The game Pokémon Yellow features a Pikachu, which is given to the player as their first Pokémon. Based on Ash Ketchum's Pikachu from the Pokémon anime, it refuses to stay in its Poké Ball, and instead follows the main character around on screen. The player character can speak to it, and it displays different reactions depending on how it is treated. Pokémon Let's Go, Pikachu! and Let's Go, Eevee!, which are inspired by Yellow, have Pikachu as a starter in one of its two versions. This starter Pikachu has access to several secret techniques and exclusive moves, which are used to progress throughout the game. Seven forms of Pikachu, which wore caps belonging to Ash Ketchum across different seasons of the anime, were released in the games Pokémon Sun and Moon as well as their Ultra versions via special event distributions, with another round of distributions in Pokémon Sword and Shield additionally adding one with Ash's cap from Pokémon Journeys: The Series.

Pokémon Omega Ruby and Alpha Sapphire introduced five new forms of Pikachu, labelled "Cosplay Pikachu" which wore different outfits and could be used in in-game competitions known as "Pokémon Contests." Pokémon Sun and Moon games also introduced two Z-Crystals exclusive to Pikachu, which allow Pikachu to use special, one-time use attacks that are more powerful than standard attacks.
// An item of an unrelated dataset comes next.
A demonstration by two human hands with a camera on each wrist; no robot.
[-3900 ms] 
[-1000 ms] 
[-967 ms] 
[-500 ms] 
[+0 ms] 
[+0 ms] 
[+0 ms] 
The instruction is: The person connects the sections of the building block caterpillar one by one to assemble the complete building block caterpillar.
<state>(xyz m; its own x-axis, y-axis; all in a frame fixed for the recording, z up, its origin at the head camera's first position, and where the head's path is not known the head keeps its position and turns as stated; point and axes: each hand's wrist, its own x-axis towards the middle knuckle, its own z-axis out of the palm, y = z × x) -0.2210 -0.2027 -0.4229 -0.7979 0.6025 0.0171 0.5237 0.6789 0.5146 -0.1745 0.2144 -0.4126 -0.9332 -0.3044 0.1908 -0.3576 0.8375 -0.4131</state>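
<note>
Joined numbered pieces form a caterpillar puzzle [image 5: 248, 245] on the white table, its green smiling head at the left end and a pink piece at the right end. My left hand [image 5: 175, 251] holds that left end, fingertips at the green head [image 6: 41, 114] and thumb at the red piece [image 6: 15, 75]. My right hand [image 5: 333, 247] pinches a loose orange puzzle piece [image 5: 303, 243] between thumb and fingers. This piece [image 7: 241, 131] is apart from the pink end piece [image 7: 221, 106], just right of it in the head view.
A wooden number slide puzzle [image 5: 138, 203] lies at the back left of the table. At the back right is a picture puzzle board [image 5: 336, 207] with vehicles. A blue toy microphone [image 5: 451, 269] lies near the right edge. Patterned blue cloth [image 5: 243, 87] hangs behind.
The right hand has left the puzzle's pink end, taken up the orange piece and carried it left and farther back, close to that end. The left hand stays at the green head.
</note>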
Outside of the main series, Pikachu stars in Hey You, Pikachu! for the Nintendo 64; the player interacts with Pikachu through a microphone, issuing commands to play various mini-games and act out situations. The game Pokémon Channel follows a similar premise of interacting with the Pikachu, though without the microphone. PokéPark Wii: Pikachu's Adventure and its sequel, PokéPark 2: Wonders Beyond, features a Pikachu as the main protagonist. The game Detective Pikachu features a talking Pikachu who becomes a detective and helps the protagonist Tim Goodman solve mysteries.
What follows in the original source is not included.